> [TASK BRIEF]:
Output only the lines below from the one containing "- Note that" to the one containing "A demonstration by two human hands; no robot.", exactly as written, both ends kept.

> [INPUT DATA]:
- - - -
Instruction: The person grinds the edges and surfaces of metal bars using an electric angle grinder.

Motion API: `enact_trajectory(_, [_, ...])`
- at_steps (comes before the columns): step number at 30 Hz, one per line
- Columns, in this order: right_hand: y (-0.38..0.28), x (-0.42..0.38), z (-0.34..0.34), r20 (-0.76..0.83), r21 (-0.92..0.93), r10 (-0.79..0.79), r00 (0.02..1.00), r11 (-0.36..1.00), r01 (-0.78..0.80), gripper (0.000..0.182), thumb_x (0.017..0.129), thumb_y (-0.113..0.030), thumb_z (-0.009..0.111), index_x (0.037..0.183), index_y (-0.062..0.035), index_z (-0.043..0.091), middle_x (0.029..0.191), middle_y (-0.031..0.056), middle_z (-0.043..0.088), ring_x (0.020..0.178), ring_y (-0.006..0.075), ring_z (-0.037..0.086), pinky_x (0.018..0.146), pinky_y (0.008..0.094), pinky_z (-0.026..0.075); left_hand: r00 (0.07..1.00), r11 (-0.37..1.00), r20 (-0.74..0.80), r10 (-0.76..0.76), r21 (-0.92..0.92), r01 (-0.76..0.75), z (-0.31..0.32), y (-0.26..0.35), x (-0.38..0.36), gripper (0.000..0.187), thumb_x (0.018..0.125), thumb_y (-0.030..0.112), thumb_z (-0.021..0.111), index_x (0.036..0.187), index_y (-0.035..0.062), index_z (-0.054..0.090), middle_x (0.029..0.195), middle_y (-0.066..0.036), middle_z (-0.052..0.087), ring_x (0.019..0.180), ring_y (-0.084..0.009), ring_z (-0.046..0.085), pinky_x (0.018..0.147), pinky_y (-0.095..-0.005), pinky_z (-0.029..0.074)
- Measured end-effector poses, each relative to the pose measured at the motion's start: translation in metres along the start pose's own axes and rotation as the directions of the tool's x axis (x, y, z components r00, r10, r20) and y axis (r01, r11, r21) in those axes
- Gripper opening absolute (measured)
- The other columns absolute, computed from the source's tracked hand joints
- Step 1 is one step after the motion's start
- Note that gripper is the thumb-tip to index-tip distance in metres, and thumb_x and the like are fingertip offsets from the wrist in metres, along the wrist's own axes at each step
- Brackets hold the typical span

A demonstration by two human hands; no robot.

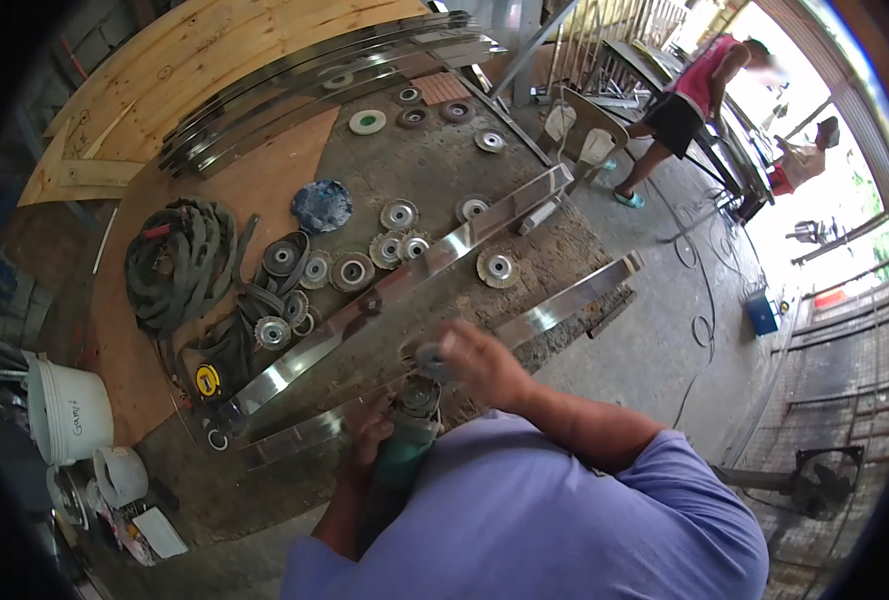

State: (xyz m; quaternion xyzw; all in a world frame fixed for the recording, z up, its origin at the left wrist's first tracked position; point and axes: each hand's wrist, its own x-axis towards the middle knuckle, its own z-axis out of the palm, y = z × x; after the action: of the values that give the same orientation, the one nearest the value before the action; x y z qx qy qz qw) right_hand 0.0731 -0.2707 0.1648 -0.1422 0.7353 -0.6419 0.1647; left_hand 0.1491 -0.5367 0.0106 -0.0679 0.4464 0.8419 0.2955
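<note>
- Right hand (480, 362): in front of the torso, fingers curled, a grey disc (432, 359) seemingly pinched at the fingertips; blurred, exact finger contact can't be told.
- Grey disc: just beyond the grinder's head, partly over it in view; touching or apart, cannot tell.
- Left hand (373, 438): wrapped on the side of the green grinder (411, 448), tool held close to the shirt, head pointing away from the body.
- Step, judged: disc handling at the grinder head; fitting or removing, unclear.
- Next move, judged: calls for a steady grinder, the disc kept level with its head, and fingers clear of the switch.
- Just beyond the hands: long shiny bar (397, 286) slanting across the worktable (445, 312); second bar (570, 298) to the right, passing near the right hand.
- Farther ahead: loose ridged wheel (498, 267) between the bars; more wheels past the long bar, blue round lid (322, 206) behind them.
- Left of the hands: yellow tape measure (208, 380) near the long bar's end, coiled strap (180, 265) beyond.
- Far right, well apart: co-worker (703, 82) bent over another bench.
</note>
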Motion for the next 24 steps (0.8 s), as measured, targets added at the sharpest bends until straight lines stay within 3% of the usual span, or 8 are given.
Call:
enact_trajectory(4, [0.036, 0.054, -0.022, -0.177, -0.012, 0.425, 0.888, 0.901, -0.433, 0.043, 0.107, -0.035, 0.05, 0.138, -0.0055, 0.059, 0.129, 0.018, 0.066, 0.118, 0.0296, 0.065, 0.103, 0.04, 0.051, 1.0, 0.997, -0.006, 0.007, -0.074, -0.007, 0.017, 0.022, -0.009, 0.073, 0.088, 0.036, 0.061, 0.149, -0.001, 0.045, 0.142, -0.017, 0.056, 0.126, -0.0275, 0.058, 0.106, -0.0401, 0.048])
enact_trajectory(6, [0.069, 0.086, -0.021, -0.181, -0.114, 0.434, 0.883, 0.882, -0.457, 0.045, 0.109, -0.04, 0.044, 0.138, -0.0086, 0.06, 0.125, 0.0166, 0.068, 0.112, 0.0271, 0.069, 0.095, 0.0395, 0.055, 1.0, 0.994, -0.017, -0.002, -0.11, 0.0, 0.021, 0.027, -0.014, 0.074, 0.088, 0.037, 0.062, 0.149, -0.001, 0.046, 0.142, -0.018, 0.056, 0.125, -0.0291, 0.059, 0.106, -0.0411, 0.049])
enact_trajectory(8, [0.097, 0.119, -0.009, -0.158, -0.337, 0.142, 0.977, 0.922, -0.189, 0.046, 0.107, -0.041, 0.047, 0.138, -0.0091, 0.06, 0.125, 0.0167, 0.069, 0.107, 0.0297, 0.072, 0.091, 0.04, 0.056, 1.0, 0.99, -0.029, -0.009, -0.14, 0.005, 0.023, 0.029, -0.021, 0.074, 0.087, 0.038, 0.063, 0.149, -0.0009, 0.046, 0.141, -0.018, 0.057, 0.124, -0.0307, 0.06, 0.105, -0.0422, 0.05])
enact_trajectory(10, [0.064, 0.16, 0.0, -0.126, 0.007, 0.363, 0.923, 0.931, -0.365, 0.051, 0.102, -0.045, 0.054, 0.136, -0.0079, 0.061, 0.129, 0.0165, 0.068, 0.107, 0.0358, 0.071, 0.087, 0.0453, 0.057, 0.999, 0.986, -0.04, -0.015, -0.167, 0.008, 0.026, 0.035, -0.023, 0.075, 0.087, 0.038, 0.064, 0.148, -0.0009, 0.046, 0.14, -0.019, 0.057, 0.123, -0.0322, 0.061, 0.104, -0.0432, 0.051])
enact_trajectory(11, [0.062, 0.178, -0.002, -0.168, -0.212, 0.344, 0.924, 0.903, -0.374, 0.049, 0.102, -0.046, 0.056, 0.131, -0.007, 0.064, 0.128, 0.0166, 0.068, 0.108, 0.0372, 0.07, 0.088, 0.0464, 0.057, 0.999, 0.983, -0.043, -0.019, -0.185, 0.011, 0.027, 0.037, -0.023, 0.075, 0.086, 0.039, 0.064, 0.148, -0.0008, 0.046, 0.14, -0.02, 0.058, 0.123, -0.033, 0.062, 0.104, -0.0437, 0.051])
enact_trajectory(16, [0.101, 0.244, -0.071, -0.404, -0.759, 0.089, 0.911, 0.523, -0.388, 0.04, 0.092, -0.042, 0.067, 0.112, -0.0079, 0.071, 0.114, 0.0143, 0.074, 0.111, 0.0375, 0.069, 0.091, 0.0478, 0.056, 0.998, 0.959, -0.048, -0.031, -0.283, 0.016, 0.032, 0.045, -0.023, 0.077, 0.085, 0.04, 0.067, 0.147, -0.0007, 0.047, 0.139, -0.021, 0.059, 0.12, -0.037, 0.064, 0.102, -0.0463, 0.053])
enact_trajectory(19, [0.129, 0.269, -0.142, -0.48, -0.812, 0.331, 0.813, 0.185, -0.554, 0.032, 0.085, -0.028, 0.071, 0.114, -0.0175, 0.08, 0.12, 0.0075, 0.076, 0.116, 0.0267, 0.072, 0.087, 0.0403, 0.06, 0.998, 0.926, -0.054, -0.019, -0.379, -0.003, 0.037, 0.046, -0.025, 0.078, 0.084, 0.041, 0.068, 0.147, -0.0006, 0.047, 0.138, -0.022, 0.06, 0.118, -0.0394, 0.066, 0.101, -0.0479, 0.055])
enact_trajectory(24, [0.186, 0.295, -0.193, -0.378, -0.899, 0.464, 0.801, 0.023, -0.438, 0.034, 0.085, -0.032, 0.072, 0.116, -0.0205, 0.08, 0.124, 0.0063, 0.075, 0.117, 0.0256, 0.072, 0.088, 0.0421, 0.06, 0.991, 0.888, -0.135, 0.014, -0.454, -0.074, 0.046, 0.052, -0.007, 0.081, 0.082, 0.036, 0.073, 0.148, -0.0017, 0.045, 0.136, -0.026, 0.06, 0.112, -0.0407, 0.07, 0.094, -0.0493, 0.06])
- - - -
> [EXERCISE RESPONSE]:
- Note that gripper is the thumb-tip to index-tip distance in metres, and thumb_x and the like are fingertip offsets from the wrist in metres, along the wrist's own axes at each step
- Brackets hold the typical span

A demonstration by two human hands; no robot.

With this, the answer is complete.